:: Aim of the exercise ::
Could you tally the lines in the listing below that include the word "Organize"? Respond with the total alone.

Data excerpts START

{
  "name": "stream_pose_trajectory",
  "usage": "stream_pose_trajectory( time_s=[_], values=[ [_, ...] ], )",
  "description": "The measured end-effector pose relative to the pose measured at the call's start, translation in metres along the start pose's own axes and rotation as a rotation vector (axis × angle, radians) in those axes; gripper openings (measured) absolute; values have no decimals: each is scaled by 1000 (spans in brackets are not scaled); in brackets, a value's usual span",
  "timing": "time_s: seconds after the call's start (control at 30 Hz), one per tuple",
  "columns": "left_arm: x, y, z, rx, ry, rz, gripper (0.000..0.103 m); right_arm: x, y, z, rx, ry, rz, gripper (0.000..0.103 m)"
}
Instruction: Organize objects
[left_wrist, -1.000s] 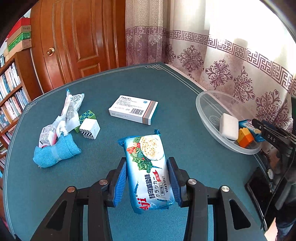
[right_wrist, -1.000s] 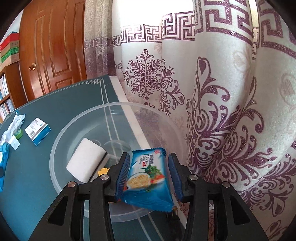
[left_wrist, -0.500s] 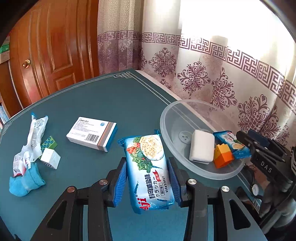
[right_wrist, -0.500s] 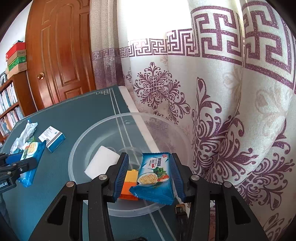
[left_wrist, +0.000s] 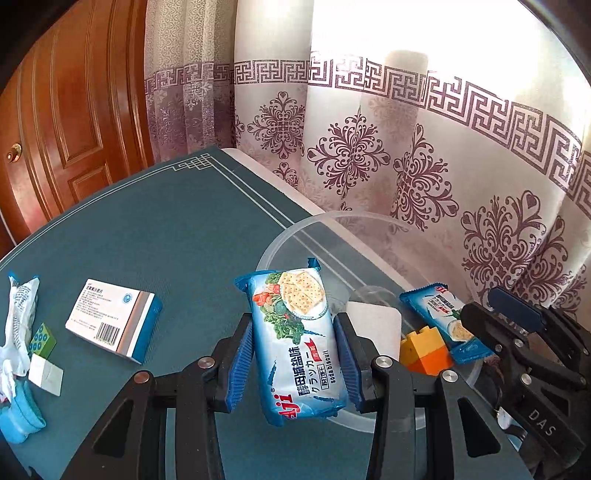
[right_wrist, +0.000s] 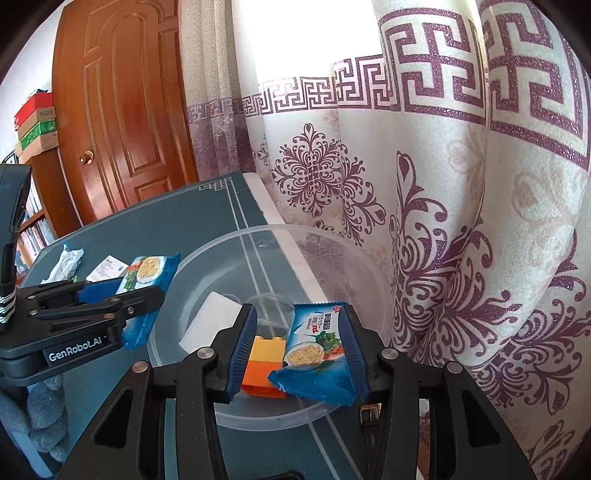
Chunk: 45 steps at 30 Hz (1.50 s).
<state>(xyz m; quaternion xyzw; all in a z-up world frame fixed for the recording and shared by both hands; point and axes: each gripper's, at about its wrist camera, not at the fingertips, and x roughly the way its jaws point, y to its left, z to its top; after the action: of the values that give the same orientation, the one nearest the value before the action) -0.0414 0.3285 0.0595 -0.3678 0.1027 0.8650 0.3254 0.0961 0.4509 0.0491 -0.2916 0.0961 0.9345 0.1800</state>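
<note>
The large cracker pack (left_wrist: 299, 343) sits clenched between the blue pads of the left gripper (left_wrist: 295, 354), held lengthwise and above the near rim of the clear plastic bowl (left_wrist: 295, 236). The right gripper (right_wrist: 297, 343) is spread wide; the small cracker pack (right_wrist: 317, 347) leans against its right pad only, resting tilted over the yellow-and-orange block (right_wrist: 264, 360) in the bowl.

Risks, near to far:
- Releasing the large pack at the rim may let it tip back onto the table (left_wrist: 177, 236).
- The two grippers work close together over the bowl; a collision could shove the light bowl toward the table edge by the curtain (left_wrist: 406, 147).
- The white block (left_wrist: 375, 325) limits flat landing room.

The medicine box (left_wrist: 114, 325) is not yet stowed.
</note>
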Motion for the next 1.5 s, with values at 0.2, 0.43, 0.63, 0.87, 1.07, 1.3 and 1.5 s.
stream_pose_trajectory(
  time_s=[0.2,0.43,0.63,0.87,1.07,1.3,1.5],
  values=[
    [14,-3,11,-14,-3,-6,50,1,0,-1,5,7,-3,48],
    [-3,8,12,-44,-70,15,78,1,3,-2,3,8,4,48],
    [-7,18,6,-66,-62,52,78,1,6,-2,-4,6,13,48],
    [-14,25,-5,-83,-55,82,82,-3,9,-1,-10,-2,21,48],
    [-20,37,-14,-109,-46,111,86,-5,14,-2,-19,-2,31,48],
    [-24,57,-27,-155,-22,147,92,-6,24,-4,-23,16,73,48],
    [-31,76,-37,-181,-18,200,97,-11,39,-6,-45,18,103,48]
  ],
)
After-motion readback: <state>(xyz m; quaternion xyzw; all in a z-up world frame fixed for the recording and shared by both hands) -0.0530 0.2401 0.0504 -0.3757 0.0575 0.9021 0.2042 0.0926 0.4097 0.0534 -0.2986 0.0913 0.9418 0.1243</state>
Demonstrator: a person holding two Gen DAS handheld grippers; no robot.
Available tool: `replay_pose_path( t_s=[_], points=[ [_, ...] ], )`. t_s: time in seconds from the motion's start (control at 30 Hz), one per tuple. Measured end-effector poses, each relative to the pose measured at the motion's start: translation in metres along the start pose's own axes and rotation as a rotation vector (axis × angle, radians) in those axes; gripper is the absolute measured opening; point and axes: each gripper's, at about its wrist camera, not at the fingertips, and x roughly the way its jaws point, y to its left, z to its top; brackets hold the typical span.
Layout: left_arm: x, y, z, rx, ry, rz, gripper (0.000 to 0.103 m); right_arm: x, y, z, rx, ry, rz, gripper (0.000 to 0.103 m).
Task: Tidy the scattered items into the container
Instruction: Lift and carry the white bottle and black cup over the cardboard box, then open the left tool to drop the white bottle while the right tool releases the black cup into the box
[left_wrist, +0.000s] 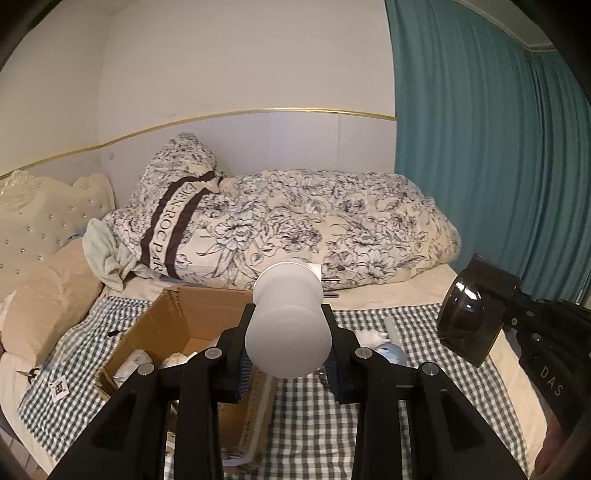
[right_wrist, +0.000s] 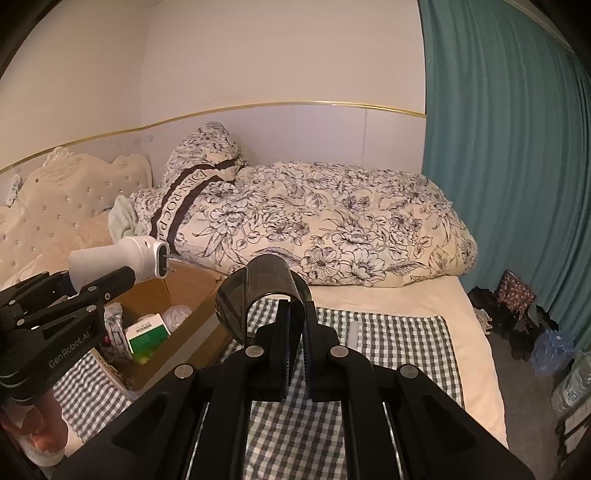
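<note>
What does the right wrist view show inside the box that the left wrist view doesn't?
Right wrist only: a green-and-white carton in the cardboard box, and clutter on the floor beside the bed.
Left wrist only: a light blue item on the checked cloth.
Both: the white device in the left claw, the dark curved cover in the right claw.

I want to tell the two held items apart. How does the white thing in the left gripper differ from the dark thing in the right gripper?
The white device is opaque, solid and rounded, with metal pins at its far end; the dark cap is see-through, smoky and hollow. The left gripper grips the white device around its body, jaws partly apart; the right gripper, nearly shut, pinches only the dark cap's thin wall. Both are held above the checked cloth.
</note>
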Motion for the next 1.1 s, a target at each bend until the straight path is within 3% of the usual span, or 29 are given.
replay_pose_path(
  t_s=[0.23, 0.33, 0.4, 0.5, 0.87, 1.1],
  points=[
    [0.000, 0.026, -0.001, -0.011, -0.001, 0.043, 0.031, 0.008, 0.026, 0.008, -0.020, -0.002, 0.029, 0.005],
    [-0.001, 0.037, -0.001, -0.015, 0.001, 0.061, 0.019, 0.013, 0.037, 0.011, -0.028, -0.003, 0.045, 0.005],
    [-0.001, 0.044, 0.000, -0.024, -0.001, 0.068, 0.019, 0.016, 0.043, 0.013, -0.036, -0.003, 0.054, 0.005],
    [0.003, 0.056, 0.001, -0.031, 0.003, 0.075, 0.011, 0.022, 0.054, 0.015, -0.045, 0.000, 0.068, 0.005],
    [0.017, 0.105, 0.000, -0.132, 0.029, 0.104, 0.010, 0.046, 0.078, 0.016, -0.067, 0.027, 0.112, 0.006],
    [0.025, 0.116, -0.005, -0.125, 0.047, 0.140, 0.010, 0.067, 0.096, 0.013, -0.084, 0.052, 0.148, 0.006]
  ],
)
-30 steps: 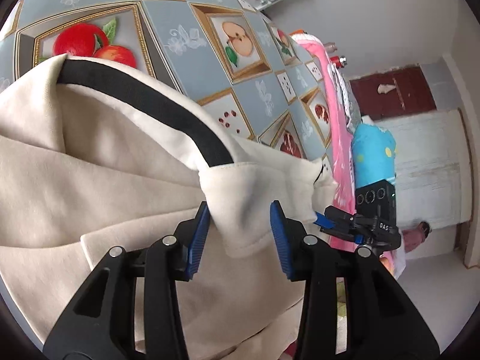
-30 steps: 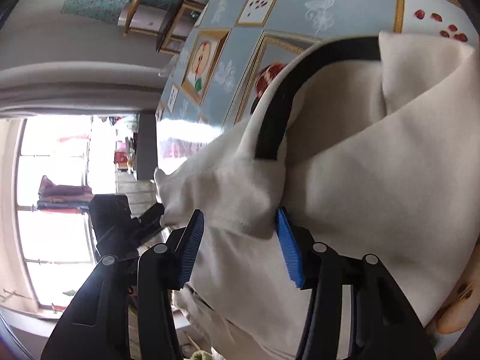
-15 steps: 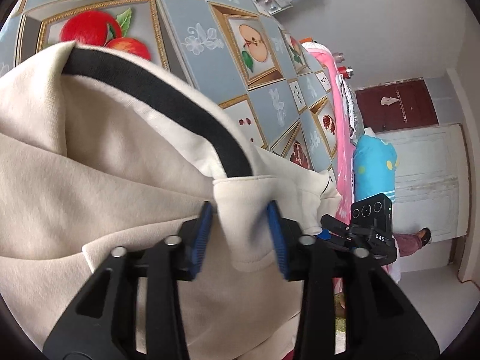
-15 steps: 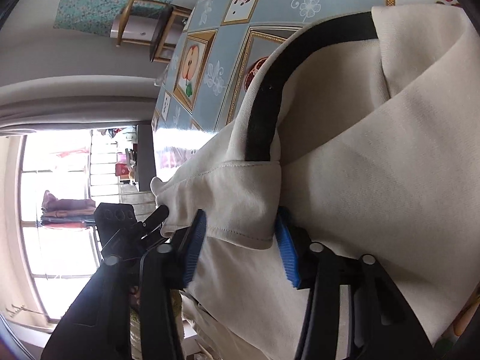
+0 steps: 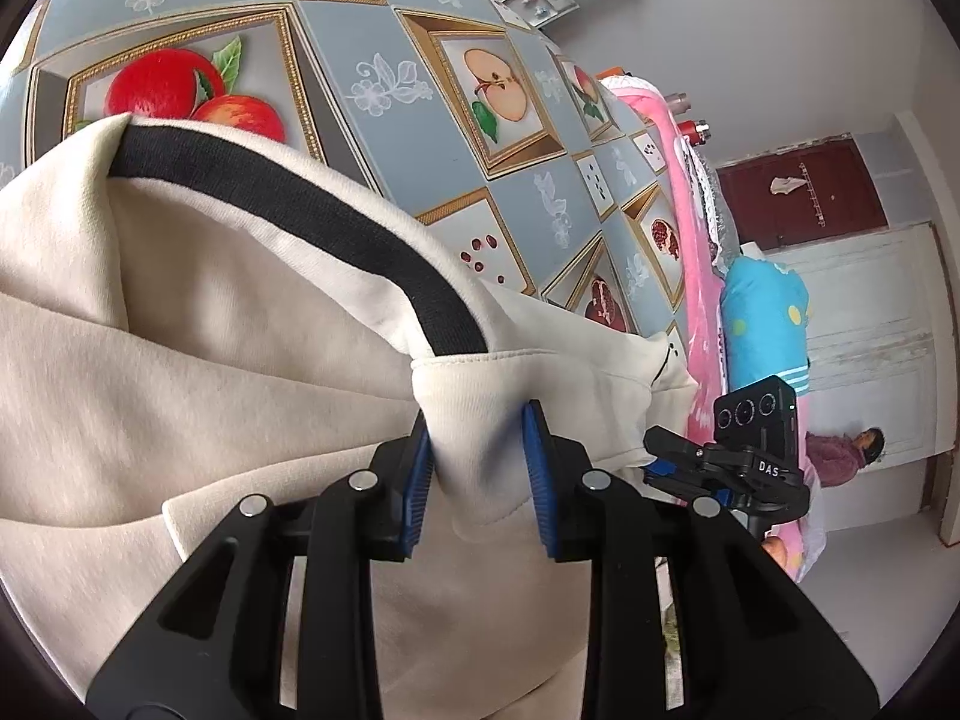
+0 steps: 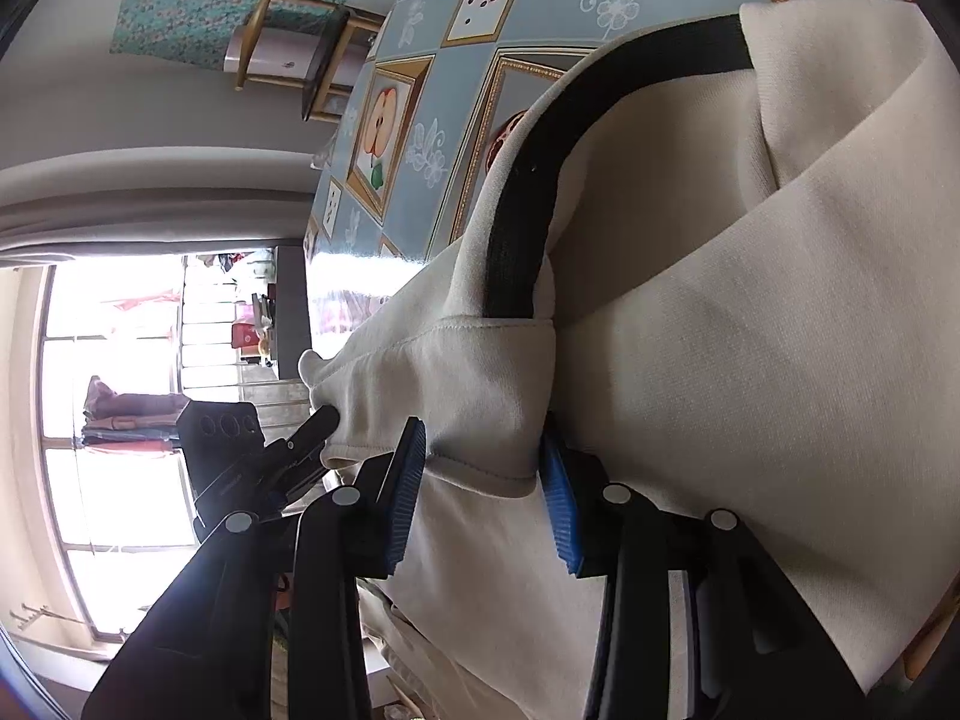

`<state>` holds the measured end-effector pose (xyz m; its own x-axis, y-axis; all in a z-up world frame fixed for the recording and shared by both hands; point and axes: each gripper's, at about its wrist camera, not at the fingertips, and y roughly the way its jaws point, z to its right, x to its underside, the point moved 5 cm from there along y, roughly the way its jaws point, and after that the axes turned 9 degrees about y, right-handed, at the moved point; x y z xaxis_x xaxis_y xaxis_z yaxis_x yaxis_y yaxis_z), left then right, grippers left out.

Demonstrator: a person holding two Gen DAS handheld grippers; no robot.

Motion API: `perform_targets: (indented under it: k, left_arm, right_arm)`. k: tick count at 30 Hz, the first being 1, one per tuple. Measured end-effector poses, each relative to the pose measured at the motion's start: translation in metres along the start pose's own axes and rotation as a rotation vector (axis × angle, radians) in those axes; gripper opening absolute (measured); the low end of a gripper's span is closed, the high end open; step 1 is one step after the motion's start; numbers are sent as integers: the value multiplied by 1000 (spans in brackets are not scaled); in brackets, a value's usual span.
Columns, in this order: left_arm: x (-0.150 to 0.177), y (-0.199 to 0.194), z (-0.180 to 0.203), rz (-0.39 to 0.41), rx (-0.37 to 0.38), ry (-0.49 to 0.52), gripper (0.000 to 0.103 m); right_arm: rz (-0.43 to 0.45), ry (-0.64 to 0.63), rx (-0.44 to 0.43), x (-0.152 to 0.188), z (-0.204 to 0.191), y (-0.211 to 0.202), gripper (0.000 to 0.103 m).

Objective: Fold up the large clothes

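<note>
A large cream garment (image 5: 180, 360) with a black band (image 5: 288, 204) lies bunched on the fruit-patterned tablecloth (image 5: 384, 30). My left gripper (image 5: 477, 468) has a cream cuff-like fold between its blue pads, and the jaws are closing with the pads pressing into the cloth. The right gripper (image 6: 483, 480) is also closing, on a hemmed fold of the same garment (image 6: 750, 360) just below the black band (image 6: 540, 180). Each gripper shows in the other's view: the right one (image 5: 750, 462) off the table's edge, the left one (image 6: 252, 450) near the window.
The tablecloth (image 6: 420, 138) stretches away beyond the garment. A pink cloth and a blue pillow (image 5: 762, 324) lie past the table's far side, before a dark red door (image 5: 798, 198). A person (image 5: 840, 450) is by the white door. A wooden stool (image 6: 288, 54) stands near a bright window (image 6: 108, 360).
Both pairs of jaws have narrowed around the cream folds, which were loose between wider pads a second ago. The garment has bunched up slightly nearer both cameras.
</note>
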<state>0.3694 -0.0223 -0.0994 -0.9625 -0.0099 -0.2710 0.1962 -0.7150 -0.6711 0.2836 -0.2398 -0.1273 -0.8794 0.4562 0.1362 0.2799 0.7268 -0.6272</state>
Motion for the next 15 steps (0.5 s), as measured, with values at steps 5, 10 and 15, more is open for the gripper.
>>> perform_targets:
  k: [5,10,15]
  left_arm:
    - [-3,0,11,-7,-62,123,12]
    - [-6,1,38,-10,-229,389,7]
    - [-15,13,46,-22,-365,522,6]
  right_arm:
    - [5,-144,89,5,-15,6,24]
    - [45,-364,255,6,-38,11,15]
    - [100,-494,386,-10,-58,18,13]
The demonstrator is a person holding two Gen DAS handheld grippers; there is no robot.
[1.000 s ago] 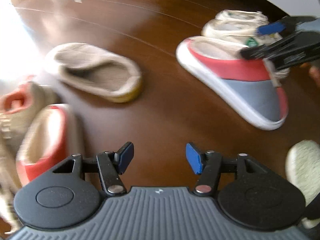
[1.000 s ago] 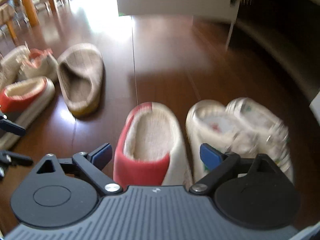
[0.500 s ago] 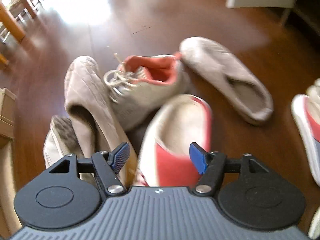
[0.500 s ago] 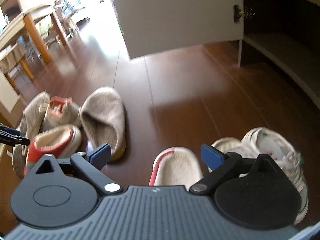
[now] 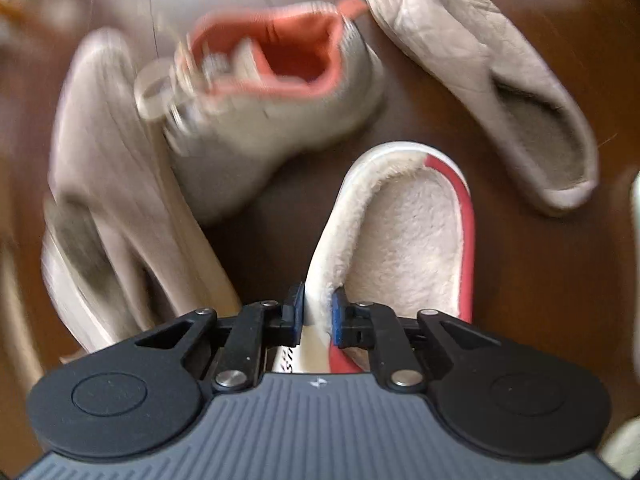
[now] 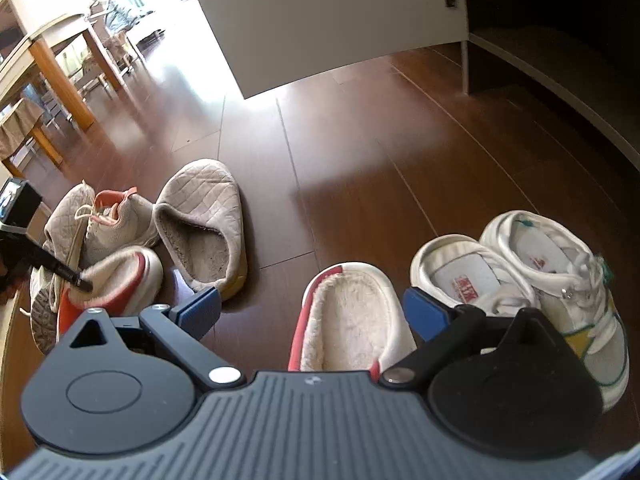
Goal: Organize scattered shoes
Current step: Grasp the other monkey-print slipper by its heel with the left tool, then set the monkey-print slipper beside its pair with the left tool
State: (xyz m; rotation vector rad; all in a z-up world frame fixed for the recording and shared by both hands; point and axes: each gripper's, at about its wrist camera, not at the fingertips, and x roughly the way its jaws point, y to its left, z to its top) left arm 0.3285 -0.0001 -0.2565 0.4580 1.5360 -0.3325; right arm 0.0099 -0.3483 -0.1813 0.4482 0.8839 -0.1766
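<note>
Left gripper [image 5: 316, 312] pinched on the fleecy side wall of the red-and-white slipper [image 5: 400, 232], blue pads [image 5: 297, 312] pressing either side of the rim. Pointing straight down onto the pile on the wooden floor [image 6: 360, 152]. Packed in close (rather blurred in the left wrist view): grey sneaker with orange lining [image 5: 280, 92] just beyond the gripped slipper, quilted beige slipper [image 5: 488, 80] off to the right, another beige slipper [image 5: 120, 184] on its side at the left, touching the sneaker. Over to the right gripper [image 6: 312, 312], spread wide, nothing between the pads, hovering above the matching red-and-white slipper [image 6: 352, 320]. Sits on the floor just beside a pair of white sneakers [image 6: 532, 276], toes facing away, all three lined up side by side. Behind, a white cabinet door [image 6: 320, 20] standing open; wooden desk [image 6: 52, 52] far left by the bright window.
</note>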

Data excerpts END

:: Answer to this exercise ::
2